TRY IT :: Wherever the line with "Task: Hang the" sits in the listing below, transcribe from it up to and including the line with "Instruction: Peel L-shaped", exactly, and leave the remaining lines out.

RECORDS SUPPLIED ::
=== Begin Enclosure ===
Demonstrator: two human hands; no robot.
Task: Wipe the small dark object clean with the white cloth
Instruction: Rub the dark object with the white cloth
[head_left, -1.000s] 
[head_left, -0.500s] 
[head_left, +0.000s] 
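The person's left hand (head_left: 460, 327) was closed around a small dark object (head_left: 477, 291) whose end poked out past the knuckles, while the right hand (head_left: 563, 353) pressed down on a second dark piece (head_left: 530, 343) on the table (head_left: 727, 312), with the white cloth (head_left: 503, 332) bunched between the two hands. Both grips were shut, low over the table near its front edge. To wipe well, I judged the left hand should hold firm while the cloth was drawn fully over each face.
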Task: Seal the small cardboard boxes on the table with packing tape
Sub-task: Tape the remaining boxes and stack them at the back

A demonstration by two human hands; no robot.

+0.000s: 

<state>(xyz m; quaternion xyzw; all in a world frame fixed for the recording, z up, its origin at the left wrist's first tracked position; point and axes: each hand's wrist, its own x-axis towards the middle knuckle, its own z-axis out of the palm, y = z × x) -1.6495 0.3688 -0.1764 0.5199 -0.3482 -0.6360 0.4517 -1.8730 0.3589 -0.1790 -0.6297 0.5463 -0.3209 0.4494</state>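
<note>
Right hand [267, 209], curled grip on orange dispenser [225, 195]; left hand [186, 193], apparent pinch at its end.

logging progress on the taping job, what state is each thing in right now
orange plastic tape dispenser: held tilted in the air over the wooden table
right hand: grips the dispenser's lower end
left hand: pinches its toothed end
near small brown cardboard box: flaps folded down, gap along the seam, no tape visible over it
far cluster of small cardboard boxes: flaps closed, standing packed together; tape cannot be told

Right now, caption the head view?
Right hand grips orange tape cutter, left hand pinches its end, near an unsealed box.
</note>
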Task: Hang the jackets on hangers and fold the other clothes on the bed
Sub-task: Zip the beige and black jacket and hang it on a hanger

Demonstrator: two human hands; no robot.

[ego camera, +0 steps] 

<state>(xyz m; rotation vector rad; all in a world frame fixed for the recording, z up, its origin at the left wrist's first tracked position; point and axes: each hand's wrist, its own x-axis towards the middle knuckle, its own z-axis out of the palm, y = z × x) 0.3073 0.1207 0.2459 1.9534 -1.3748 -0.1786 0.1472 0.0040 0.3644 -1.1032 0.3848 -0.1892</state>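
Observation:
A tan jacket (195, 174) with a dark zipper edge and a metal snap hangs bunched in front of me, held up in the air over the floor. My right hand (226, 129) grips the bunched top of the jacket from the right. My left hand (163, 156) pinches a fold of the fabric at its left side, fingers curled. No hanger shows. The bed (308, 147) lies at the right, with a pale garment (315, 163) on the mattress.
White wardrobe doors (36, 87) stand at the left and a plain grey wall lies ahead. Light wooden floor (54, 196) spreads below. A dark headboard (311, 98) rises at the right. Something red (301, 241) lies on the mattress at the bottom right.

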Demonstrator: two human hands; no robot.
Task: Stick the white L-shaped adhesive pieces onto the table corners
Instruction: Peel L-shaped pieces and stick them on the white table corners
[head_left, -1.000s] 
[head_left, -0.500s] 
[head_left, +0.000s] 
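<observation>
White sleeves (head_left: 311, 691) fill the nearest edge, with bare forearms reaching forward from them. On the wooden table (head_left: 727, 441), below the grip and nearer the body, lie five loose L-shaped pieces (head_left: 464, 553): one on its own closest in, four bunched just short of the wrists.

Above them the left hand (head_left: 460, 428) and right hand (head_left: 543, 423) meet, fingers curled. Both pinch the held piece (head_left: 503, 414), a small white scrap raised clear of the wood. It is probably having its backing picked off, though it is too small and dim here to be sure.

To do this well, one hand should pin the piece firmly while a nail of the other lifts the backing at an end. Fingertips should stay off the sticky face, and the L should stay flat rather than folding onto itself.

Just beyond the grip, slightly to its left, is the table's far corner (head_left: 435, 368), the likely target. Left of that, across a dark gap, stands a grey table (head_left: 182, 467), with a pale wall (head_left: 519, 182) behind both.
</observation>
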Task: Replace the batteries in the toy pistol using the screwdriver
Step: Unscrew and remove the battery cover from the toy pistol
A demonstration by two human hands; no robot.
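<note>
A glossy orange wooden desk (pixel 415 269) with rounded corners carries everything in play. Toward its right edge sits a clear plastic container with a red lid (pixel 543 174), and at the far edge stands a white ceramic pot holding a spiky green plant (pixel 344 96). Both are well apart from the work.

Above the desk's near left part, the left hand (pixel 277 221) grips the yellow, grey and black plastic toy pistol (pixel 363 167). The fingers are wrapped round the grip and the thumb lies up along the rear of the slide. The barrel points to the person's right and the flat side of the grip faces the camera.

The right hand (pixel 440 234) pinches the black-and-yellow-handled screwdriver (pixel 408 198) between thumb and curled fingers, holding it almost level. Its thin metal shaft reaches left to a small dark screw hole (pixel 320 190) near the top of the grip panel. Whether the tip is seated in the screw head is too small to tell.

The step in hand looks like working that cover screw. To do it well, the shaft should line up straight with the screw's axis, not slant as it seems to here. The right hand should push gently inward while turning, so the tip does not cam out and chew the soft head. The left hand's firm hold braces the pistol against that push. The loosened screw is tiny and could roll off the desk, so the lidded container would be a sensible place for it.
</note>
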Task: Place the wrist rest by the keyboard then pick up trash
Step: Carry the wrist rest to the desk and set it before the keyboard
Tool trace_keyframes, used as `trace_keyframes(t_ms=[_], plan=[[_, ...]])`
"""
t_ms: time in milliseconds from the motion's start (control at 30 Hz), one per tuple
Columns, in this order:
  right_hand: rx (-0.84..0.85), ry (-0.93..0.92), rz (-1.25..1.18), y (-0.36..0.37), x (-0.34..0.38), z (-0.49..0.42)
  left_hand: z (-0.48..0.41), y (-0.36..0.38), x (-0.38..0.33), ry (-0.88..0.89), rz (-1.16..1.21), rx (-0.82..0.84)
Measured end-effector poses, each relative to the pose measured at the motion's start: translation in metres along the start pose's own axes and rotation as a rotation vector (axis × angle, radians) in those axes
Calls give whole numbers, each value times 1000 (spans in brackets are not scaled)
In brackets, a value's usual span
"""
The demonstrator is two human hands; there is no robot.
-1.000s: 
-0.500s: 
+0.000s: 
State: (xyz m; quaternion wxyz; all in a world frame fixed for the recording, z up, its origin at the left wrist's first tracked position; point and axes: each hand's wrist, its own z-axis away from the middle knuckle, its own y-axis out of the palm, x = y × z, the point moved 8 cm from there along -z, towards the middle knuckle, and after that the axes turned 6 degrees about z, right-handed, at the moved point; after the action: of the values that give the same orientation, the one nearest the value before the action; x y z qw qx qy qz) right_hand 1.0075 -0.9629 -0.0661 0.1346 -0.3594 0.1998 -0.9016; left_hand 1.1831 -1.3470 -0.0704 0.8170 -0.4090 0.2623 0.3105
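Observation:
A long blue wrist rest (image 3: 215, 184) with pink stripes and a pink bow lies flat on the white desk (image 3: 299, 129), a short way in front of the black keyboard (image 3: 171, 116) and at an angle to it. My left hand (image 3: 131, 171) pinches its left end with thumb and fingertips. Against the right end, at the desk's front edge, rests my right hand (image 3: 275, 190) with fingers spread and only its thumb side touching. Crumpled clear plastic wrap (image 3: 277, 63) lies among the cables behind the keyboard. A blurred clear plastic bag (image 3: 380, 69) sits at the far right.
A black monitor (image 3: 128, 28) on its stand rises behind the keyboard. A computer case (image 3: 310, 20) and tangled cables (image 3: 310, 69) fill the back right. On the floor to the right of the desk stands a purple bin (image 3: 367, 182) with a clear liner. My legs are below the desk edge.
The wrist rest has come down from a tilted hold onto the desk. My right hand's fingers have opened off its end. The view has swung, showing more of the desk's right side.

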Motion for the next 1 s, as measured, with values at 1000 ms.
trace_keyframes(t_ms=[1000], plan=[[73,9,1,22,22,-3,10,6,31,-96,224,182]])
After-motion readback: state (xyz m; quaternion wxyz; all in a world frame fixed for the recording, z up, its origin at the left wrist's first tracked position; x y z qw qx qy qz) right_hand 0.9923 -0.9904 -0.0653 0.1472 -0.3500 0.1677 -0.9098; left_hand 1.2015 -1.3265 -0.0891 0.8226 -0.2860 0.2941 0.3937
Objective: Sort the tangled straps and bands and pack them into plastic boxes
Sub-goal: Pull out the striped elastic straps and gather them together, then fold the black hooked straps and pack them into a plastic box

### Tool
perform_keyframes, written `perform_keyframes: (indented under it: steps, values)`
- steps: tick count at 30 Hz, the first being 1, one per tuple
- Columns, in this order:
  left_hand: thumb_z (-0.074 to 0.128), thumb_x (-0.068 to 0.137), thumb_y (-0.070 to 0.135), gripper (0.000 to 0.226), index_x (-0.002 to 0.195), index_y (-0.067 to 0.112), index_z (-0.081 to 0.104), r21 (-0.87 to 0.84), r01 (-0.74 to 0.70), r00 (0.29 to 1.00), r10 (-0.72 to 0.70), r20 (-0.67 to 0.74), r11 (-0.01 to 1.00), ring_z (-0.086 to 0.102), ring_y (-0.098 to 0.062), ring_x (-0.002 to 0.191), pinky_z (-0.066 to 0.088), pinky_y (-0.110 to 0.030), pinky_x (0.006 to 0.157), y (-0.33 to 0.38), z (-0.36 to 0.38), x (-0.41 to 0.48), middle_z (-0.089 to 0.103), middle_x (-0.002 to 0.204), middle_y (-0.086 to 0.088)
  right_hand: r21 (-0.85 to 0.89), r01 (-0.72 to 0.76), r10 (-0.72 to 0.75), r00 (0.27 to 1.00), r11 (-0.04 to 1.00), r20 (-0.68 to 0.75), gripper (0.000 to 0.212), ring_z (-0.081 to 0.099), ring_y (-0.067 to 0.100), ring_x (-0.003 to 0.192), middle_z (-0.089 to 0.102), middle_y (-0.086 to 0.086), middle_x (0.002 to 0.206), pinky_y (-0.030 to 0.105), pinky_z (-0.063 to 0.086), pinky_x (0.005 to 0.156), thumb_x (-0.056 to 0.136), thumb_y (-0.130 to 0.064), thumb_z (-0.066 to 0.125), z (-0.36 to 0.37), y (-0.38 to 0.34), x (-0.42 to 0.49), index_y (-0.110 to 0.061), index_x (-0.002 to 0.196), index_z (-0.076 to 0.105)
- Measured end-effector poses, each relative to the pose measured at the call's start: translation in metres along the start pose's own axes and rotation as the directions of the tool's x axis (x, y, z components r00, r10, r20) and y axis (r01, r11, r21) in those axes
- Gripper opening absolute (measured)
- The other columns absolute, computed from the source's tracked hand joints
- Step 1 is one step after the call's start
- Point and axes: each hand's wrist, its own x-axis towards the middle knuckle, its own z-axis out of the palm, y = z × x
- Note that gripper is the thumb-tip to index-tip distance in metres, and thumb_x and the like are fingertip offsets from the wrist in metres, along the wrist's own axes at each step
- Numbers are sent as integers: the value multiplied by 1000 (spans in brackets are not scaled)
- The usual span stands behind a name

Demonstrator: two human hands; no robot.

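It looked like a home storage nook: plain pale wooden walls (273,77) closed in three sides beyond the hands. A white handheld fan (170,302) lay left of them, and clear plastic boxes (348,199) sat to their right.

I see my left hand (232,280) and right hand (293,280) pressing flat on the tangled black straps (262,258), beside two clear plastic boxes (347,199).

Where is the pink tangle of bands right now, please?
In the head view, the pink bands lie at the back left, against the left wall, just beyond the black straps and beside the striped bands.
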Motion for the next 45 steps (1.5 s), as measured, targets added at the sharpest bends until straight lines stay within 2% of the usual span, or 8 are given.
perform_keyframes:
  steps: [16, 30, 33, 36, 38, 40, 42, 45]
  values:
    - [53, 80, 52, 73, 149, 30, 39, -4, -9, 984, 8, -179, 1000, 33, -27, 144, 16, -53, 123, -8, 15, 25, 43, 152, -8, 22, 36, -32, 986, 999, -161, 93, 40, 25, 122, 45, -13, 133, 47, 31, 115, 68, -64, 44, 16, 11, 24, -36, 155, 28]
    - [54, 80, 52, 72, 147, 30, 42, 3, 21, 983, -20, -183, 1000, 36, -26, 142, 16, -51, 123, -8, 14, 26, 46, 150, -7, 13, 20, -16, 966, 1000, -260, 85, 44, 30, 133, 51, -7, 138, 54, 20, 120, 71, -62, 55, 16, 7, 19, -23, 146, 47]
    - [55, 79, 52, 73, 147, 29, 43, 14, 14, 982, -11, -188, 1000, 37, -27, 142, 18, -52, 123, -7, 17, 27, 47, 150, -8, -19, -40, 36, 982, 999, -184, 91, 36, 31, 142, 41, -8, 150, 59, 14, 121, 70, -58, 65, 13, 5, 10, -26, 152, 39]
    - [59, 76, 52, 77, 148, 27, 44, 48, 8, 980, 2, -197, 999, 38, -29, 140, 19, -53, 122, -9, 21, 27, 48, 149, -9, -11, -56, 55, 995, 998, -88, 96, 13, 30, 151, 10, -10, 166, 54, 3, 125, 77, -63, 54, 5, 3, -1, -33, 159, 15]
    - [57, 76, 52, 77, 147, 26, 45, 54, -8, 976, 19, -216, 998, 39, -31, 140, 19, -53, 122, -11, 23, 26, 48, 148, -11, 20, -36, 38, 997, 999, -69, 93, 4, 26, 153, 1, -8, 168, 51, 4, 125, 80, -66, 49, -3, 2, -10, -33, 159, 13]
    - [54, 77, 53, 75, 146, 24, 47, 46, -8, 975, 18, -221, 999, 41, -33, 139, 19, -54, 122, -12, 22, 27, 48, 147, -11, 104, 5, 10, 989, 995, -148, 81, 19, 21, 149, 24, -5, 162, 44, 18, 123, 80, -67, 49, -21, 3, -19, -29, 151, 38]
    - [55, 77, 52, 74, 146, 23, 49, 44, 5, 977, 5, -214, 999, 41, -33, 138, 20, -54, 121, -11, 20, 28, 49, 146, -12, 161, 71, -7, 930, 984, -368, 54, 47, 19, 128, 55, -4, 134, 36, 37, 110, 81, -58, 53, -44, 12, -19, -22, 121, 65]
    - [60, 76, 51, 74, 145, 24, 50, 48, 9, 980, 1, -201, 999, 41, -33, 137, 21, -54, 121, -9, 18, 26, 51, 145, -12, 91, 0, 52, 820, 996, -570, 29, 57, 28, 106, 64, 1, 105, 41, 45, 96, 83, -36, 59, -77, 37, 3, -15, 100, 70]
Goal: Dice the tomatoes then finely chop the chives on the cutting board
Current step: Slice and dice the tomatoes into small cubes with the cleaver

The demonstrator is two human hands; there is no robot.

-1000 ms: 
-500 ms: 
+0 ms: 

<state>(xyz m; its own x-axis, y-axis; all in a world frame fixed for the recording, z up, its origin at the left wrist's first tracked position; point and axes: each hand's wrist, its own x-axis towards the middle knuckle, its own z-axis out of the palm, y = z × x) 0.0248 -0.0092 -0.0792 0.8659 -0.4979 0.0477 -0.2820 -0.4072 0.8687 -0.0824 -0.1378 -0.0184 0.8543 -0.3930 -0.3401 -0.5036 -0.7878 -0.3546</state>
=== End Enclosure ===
ANSWER SECTION ::
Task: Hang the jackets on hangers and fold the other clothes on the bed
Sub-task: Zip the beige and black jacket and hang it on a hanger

Demonstrator: two human hands; no robot.

[ego camera, +0 steps] 

<state>(xyz m; rotation vector rad; all in a world frame fixed for the recording, z up, its origin at the left wrist's first tracked position; point and axes: each hand's wrist, its own x-axis towards the middle knuckle, its own z-axis out of the palm, y = z × x) 0.3073 0.1207 0.2459 1.9534 -1.3748 -0.1786 0.1472 0.0040 0.3644 -1.1032 0.3848 -0.1892</state>
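Observation:
A tan jacket (195, 174) with a dark zipper edge and a metal snap hangs bunched in front of me, held up in the air over the floor. My right hand (226, 129) grips the bunched top of the jacket from the right. My left hand (163, 156) pinches a fold of the fabric at its left side, fingers curled. No hanger shows. The bed (308, 147) lies at the right, with a pale garment (315, 163) on the mattress.
White wardrobe doors (36, 87) stand at the left and a plain grey wall lies ahead. Light wooden floor (54, 196) spreads below. A dark headboard (311, 98) rises at the right. Something red (301, 241) lies on the mattress at the bottom right.
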
Demonstrator: two human hands; no robot.
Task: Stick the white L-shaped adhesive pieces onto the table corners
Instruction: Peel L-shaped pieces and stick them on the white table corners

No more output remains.